__Try it__
In the listing below, find the line containing "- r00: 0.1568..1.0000" and the line containing "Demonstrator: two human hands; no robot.". Repeat exactly those two lines and every line between them.
--- Dataset excerpt ---
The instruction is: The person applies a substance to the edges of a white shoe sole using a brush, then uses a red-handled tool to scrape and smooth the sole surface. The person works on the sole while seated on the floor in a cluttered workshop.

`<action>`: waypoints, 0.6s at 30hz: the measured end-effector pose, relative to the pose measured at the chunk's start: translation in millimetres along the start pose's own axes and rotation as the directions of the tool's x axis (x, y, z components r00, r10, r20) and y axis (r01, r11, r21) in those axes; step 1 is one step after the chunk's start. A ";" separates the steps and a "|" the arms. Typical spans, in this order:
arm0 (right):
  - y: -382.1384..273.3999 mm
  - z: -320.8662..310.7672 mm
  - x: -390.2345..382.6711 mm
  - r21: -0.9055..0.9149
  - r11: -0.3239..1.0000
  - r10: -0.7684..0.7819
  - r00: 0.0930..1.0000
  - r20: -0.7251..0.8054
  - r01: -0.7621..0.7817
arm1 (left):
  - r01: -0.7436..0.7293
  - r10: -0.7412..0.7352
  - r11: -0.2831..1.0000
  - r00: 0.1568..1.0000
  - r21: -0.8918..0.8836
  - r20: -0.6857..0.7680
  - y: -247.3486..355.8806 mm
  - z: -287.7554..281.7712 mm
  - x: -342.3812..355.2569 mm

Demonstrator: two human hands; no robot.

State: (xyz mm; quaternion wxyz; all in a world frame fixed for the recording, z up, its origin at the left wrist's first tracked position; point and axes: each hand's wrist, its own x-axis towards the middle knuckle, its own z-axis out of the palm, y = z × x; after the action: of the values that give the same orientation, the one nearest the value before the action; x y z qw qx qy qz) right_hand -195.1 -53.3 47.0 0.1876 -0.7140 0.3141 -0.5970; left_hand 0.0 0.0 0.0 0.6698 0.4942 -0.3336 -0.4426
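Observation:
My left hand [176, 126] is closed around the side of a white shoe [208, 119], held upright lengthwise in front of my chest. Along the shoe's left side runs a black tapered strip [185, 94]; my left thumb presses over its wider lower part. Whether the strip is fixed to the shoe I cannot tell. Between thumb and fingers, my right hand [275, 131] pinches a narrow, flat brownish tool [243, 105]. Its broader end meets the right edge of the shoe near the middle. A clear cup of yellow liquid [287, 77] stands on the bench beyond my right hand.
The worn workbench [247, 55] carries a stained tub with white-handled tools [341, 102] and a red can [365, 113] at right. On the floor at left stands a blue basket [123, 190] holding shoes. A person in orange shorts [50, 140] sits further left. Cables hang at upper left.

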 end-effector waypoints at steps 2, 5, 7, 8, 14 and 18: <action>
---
__Answer box__
  - r00: 0.1568..1.0000
  - r21: -0.8918..0.8836
  - r20: -0.6857..0.7680
  - y: -247.3486..355.8806 mm
  - z: -287.7554..281.7712 mm
  - x: -342.3812..355.2569 mm

Demonstrator: two human hands; no robot.

Work on the exercise is now concluded.